In the T2DM group, 60% of the participants were females and 40% were males. The mean age was 63±8 years and the predominant ethnicity was Caucasian (75%). The majority of the participants in this group reported having arterial hypertension (60%), 20% were not hypertensive and another 20% reported not knowing this information. When the time since T2DM diagnosis was evaluated, was found that 80% of the participants had been diabetic for at least 5 years, 5% for 5 to 10 years and 15% for more than 10 years (Table 2).

Table 2.

Anthropometric Data of Participants in the Diabetic Group (T2DM)

Parameters
Gender (%)
 Female 60
 Male 40
Age (mean±SD) years 63±8
Ethnicity (%)
 Black/Brown 25
 Caucasian 75
Arterial Hypertension (%)
 Yes 60
 No 20
 Don't know 20
Time of disease (%)
 0-5 years 80
 5-10 years 5
 >10 years 15
Legend: Standard Deviation (SD).

To characterize the studied sample, blood glucose measurements of the CTL and T2DM groups (87±11 vs. 152±71 mg/dL, *p<0.05) as well as Hb1Ac (5.5±0.4 vs. 7.5±1.9%, *p<0.05) were performed. A statistical difference between the groups, due to high values of these biochemical markers, was expected and observed. BMI values were compared between groups (CTL: 27±5 vs. T2DM: 28±5 Kg/m2) (Figure 1).

Figure 1.

Values of Blood Glucose (A), Glycated Hemoglobin (Hb1Ac) (B) and Body Mass Index (BMI) (C) of Healthy Participants (CTL) versus Diabetic Participants (T2DM).

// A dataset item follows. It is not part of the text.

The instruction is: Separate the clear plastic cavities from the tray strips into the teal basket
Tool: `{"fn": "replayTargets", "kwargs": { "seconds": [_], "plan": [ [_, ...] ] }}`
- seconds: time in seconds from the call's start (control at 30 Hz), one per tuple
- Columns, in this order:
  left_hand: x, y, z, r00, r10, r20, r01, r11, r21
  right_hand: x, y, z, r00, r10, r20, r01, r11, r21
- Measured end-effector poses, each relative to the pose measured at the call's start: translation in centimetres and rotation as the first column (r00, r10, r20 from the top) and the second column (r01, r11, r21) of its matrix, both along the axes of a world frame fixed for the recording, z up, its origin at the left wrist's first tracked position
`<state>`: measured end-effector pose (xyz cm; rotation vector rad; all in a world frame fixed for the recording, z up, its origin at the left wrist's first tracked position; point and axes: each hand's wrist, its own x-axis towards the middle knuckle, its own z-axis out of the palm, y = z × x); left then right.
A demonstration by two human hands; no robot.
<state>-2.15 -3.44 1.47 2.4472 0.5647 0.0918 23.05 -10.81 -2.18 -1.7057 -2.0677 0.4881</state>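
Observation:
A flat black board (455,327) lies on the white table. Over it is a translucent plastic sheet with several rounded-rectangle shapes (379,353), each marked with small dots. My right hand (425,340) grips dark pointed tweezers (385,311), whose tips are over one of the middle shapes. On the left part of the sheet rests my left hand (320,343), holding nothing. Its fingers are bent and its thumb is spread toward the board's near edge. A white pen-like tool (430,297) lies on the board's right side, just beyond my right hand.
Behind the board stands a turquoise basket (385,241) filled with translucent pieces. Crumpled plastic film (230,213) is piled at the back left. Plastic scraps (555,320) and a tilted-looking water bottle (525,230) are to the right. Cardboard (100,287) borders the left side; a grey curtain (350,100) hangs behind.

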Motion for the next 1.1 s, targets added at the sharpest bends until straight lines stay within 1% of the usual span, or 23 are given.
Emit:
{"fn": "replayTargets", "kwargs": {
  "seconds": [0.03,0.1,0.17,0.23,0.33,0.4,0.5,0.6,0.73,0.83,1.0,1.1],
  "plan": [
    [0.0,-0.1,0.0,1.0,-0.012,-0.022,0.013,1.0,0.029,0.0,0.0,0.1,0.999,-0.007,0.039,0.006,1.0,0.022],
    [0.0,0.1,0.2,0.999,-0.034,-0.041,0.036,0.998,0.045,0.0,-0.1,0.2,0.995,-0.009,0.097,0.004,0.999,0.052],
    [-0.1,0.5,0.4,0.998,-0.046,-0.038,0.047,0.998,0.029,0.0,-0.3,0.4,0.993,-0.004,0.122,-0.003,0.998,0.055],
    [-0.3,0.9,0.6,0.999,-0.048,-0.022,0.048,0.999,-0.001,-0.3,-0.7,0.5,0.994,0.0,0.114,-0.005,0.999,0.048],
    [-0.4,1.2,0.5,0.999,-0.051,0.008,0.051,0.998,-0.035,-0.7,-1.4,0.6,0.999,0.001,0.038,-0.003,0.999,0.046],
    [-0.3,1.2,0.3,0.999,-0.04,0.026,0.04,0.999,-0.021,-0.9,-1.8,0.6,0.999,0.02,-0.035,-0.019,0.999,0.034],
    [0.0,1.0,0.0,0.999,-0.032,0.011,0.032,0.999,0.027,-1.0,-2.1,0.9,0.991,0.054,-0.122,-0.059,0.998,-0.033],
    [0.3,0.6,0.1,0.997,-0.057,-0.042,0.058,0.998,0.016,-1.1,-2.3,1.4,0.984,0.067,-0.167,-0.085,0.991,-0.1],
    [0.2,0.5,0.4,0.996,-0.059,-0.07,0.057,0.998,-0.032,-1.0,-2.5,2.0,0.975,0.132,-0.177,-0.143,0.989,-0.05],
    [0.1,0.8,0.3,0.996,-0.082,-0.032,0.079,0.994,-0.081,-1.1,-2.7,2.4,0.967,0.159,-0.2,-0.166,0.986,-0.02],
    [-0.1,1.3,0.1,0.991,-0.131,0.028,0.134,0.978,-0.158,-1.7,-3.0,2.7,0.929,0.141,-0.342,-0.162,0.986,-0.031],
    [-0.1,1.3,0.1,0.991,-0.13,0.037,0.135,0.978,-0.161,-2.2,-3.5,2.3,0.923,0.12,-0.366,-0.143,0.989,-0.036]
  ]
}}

Legend: Values Expressed as mean±SD. *p<0.05 vs. CTL. Unpaired Student’s t-test.

Figure 2 shows the evaluations of classic biochemical markers of renal function. Alterations in the values of plasma creatinine (A) (CTL 0.80±0.20 vs. T2DM 0.87±0.29 mg/dL), urinary creatinine (B) (CTL 134±85 vs. 130±69 mg/dL), urea (C) (CTL 32±12 vs. T2DM 53±83 mg/dL), proteinuria (D) (CTL 12.2±10.2 vs. 23.1±48.1 mg/dL) and GFR (F) data were not observed. We only verified alterations in the values of microalbuminuria (D) (CTL 20.3±37.0 vs. T2DM 23.4±24.7 mg/L, *p<0.05).

Figure 2.

Values for Plasma Creatinine (A), Urinary Creatinine (B), Urea (C), Microalbuminuria (D), Proteinuria (E) and Glomerular Filtration Rate (GFR) (F) of Healthy Participants (CTL) versus Diabetic Participants (T2DM).


Legend: Values Expressed as mean±SD. *p<0.05 vs. CTL. Unpaired Student’s t-test.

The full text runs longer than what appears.